Começamos a nos mover lentamente afastando-nos da borda do abismo. Desde que a escuridão não nos salvara do ataque, resolvemos acender as luzes novamente. Um dos postigos estava inteiramente obscurecido pelo que parecia ser o ventre do monstruoso crustáceo. Sua cabeça e suas grandes pinças estavam em ação acima de nós e ainda continuávamos a balançar de um para outro lado, como um sino a badalar. A força daquele animal deveria ser enorme. Quando um grupo de homens já se teria visto em tal situação, com cinco milhas de água abaixo e um tão horrível monstro acima? As oscilações se tornavam cada vez mais violentas. Ouvimos pelo tubo a voz agitada do capitão que notara os balanços do cabo e Maracot pôs-se de pé num pulo com as mãos estendidas desesperadamente para cima. Mesmo de dentro de nossa caixa percebemos o ruído dos fios do cabo arrebentando e dali a um instante tombávamos no desmesurado pego que se abria a nossos pés.
Quando volto o olhar para aquele horrível instante, recordo-me como num sonho de ter ouvido um brado selvagem de Maracot.
— O cabo partiu-se! Nada podem fazer! Estamos todos perdidos! gritava ele agarrado ao telefone. Adeus, capitão, adeus a todos!
Foram estas as nossas últimas palavras ao mundo dos homens. Não caímos rapidamente, como poderias imaginar. Apesar do peso de nossa caixa, o fato de ser oca tornava-a relativamente leve e era por isso lenta e suavemente que mergulhávamos no abismo. Ouvimos um som áspero ao escaparmos por entre as garras do horrível monstro que fora nossa ruína e despencamos com um lento movimento giratório pelas profundezas abissais.

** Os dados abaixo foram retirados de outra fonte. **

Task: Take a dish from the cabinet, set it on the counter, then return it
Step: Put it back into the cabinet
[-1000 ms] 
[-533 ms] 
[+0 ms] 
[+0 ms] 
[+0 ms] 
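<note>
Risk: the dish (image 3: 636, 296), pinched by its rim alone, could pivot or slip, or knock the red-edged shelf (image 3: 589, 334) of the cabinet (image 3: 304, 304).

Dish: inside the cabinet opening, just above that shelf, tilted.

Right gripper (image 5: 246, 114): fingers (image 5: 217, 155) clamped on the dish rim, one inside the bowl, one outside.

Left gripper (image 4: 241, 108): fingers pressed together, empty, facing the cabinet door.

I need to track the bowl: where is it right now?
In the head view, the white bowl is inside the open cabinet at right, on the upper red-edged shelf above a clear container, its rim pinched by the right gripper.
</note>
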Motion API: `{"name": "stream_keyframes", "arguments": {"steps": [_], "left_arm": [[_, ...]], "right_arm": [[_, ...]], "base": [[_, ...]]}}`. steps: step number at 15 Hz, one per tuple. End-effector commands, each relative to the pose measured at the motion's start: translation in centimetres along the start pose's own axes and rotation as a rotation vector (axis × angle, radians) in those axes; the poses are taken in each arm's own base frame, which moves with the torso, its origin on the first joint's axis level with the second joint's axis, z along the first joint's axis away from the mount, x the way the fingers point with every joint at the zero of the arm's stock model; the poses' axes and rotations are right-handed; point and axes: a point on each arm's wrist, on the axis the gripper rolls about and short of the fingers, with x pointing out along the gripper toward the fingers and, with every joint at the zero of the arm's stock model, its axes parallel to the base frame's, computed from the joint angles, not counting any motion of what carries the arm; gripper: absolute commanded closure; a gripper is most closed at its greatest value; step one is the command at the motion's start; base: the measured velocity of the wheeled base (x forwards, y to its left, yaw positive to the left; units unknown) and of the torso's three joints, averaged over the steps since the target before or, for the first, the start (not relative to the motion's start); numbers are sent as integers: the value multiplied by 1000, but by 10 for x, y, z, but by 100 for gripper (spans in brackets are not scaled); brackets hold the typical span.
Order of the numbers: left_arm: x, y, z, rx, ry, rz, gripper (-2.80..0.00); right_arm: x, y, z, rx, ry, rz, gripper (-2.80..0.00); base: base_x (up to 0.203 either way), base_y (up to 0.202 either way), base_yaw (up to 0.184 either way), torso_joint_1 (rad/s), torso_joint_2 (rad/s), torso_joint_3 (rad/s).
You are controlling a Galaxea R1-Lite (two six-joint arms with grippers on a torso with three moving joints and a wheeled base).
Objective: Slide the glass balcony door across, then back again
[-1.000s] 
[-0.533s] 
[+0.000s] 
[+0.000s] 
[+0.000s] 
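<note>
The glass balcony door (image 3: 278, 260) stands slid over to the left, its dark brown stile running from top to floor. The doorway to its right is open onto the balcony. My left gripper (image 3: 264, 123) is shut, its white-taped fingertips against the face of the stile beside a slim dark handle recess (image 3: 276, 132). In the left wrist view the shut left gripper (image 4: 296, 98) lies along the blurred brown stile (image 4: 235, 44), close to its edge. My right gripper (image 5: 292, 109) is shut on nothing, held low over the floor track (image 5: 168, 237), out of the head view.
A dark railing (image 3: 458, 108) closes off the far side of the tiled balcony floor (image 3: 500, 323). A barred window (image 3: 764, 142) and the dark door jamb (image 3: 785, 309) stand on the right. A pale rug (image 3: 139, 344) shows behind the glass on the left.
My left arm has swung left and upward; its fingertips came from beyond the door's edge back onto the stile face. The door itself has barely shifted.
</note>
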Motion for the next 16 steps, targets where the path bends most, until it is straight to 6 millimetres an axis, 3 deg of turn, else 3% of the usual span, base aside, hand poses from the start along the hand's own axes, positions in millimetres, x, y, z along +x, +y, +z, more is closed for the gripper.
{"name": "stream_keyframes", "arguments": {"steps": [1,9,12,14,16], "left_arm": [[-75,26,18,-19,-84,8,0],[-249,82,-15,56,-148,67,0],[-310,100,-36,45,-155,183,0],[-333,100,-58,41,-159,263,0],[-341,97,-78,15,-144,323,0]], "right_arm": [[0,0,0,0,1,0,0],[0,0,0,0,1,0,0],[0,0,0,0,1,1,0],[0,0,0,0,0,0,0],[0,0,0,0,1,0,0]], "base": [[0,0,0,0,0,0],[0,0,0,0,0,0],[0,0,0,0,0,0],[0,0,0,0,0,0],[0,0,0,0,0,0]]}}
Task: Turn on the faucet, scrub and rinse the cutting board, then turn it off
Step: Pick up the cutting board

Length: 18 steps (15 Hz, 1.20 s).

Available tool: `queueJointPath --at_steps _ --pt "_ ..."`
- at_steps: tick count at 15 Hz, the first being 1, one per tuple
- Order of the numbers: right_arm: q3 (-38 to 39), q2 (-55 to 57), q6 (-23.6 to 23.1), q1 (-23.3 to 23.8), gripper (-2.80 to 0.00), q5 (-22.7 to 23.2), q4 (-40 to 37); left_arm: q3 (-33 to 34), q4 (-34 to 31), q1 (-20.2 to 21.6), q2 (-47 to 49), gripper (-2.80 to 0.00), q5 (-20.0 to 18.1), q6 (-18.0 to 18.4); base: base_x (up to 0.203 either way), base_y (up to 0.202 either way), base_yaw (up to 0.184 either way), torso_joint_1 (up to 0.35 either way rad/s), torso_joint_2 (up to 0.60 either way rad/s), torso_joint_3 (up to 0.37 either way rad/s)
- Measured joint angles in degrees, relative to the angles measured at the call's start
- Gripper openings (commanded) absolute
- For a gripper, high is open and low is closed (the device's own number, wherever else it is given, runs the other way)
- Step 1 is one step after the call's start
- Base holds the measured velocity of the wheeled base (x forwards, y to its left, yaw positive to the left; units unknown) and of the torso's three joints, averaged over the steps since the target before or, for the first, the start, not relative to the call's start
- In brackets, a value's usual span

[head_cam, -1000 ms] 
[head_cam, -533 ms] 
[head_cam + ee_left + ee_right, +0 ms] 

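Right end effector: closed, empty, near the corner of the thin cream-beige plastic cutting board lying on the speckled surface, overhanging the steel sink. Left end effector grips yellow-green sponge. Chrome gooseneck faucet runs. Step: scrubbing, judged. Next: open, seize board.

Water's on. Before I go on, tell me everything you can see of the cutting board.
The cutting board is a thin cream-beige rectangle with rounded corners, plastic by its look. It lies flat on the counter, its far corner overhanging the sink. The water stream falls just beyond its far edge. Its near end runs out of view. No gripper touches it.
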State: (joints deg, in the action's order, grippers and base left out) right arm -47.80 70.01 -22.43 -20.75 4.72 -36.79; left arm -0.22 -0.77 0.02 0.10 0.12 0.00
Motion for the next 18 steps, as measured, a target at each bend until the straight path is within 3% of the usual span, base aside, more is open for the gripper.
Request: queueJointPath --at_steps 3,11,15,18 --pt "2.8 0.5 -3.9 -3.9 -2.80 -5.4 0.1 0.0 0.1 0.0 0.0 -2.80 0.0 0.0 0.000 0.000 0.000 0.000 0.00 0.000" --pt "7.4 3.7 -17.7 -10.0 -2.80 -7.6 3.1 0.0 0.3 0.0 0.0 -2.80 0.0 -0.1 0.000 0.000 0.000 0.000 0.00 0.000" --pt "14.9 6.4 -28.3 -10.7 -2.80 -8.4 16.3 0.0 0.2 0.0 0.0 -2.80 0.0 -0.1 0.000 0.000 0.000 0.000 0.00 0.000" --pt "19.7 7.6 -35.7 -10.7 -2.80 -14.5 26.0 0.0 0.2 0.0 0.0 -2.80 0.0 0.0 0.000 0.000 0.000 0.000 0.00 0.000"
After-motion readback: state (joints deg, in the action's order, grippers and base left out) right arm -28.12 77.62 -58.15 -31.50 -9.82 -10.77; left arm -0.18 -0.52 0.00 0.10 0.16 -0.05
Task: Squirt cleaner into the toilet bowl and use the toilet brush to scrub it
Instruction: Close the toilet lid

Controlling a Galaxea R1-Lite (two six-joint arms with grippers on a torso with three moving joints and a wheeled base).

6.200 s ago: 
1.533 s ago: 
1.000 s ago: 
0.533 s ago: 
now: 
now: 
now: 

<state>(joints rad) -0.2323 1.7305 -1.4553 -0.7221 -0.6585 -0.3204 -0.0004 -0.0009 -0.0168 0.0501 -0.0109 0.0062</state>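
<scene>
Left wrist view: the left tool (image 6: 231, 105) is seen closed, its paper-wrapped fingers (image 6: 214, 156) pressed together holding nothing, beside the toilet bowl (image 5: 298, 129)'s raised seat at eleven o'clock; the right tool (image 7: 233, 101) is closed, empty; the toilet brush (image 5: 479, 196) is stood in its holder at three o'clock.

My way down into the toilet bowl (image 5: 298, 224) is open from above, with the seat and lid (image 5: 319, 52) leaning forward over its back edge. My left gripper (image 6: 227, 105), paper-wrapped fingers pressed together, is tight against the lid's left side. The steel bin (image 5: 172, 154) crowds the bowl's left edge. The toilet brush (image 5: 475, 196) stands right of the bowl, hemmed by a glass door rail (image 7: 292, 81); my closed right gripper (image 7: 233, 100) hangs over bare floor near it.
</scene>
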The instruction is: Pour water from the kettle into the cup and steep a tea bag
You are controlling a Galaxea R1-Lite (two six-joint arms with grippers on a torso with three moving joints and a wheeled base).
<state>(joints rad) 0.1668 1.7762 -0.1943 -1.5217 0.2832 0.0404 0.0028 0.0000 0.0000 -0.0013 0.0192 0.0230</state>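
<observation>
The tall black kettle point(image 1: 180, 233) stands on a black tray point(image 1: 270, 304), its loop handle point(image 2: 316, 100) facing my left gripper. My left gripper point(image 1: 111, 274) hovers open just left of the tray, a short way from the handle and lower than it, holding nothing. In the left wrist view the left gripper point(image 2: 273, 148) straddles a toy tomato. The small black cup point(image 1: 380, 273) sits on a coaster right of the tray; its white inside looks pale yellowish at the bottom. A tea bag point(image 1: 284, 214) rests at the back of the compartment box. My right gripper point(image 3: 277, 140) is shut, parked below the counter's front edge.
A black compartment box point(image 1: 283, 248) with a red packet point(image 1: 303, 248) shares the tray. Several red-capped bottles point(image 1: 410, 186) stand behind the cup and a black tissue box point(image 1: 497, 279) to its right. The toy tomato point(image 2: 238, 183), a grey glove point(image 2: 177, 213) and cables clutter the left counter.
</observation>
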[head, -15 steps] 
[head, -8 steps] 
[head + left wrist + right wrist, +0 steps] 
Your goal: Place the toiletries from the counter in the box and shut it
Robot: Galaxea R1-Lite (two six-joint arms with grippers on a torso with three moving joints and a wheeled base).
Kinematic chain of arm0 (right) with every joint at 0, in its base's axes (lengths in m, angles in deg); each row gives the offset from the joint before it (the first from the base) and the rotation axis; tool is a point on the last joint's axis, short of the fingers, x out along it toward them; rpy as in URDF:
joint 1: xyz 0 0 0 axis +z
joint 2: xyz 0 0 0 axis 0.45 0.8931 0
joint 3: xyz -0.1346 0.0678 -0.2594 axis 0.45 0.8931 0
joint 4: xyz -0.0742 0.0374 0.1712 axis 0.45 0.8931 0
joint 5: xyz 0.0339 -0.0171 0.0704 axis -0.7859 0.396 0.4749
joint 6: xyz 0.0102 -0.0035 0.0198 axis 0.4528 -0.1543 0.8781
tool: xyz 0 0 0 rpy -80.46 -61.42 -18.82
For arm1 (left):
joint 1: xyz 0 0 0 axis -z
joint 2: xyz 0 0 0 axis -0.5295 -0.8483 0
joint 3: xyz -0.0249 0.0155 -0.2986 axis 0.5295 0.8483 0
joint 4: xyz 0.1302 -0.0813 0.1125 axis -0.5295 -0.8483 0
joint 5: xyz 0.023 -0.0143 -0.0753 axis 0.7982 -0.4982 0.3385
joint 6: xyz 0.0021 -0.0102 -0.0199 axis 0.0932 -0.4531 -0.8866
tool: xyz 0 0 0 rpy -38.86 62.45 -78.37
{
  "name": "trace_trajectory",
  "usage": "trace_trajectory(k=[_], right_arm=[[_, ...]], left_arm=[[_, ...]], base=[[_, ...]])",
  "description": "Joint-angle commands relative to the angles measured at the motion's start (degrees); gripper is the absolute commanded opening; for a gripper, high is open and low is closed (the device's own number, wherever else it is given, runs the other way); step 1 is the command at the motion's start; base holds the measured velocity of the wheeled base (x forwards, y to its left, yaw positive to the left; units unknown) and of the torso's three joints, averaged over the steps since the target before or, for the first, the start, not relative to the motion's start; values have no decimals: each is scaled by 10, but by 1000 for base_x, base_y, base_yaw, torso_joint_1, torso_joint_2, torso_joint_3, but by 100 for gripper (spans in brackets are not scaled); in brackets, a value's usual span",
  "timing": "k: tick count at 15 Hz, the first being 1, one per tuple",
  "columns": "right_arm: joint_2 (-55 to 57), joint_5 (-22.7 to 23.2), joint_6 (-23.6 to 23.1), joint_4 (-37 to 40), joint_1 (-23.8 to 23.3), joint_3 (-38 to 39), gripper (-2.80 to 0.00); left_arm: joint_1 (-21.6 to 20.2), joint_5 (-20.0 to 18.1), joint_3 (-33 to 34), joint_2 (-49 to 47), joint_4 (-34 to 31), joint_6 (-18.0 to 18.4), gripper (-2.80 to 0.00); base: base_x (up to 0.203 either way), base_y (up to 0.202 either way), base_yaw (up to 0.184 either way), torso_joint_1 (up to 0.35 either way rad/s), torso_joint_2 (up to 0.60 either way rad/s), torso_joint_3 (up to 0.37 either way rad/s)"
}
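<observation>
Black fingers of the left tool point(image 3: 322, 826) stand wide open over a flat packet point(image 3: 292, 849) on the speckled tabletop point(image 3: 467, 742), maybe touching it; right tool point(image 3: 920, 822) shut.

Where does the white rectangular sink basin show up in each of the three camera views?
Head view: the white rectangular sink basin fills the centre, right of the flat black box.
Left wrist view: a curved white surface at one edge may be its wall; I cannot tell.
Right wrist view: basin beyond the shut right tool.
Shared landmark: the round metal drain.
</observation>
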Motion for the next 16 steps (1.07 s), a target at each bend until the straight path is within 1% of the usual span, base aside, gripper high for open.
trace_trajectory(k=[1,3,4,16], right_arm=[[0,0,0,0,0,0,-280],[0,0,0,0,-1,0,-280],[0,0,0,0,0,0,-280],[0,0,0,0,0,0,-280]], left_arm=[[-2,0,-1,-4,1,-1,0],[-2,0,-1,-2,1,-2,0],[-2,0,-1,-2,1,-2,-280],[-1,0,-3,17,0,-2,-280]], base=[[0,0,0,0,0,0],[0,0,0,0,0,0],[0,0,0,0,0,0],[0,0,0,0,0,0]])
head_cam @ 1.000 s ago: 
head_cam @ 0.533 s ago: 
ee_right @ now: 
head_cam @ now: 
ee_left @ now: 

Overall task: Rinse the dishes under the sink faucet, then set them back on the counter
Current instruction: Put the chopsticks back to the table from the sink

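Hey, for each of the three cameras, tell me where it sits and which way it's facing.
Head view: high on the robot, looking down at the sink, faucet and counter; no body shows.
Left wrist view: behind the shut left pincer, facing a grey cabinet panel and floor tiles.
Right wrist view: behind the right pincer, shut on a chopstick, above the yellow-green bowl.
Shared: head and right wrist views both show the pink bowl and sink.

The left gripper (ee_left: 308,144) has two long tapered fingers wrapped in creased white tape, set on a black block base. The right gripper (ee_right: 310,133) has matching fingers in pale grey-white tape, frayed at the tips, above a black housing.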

Deviam ter decorrido cinco minutos, que contudo nos pareceram uma hora, até o momento em que alcançamos o limite de nosso fio telefônico, que foi arrebentado como se fosse um fio de linha. Nossos tubos de ar romperam-se quase ao mesmo tempo e a água salgada penetrou em jorros pelos orifícios interiores dos mesmos. Com movimentos rápidos e prontos, Bill Scanlan amarrou cordas ao redor de cada um dos tubos de borracha e assim interrompeu a inundação que se iniciava, enquanto o doutor soltava o nosso ar comprimido, que saiu silvando dos tubos. A luz se apagara quando o fio arrebentou, mas mesmo no escuro Maracot conseguiu pôr em atividade as pilhas secas de Hellesens, que acenderam algumas lâmpadas do teto.
— Darão para uma semana, disse ele com um sorriso forçado. Pelos menos não morreremos no escuro. — Sacudiu a cabeça tristemente e um sorriso de compaixão perpassou-lhe pelas feições pálidas. — Que isto sucedesse a mim era justo. Sou um homem velho e já vivi demais. Só lamento é ter trazido comigo dois jovens cheios de vida. Deveria ter corrido o risco sozinho.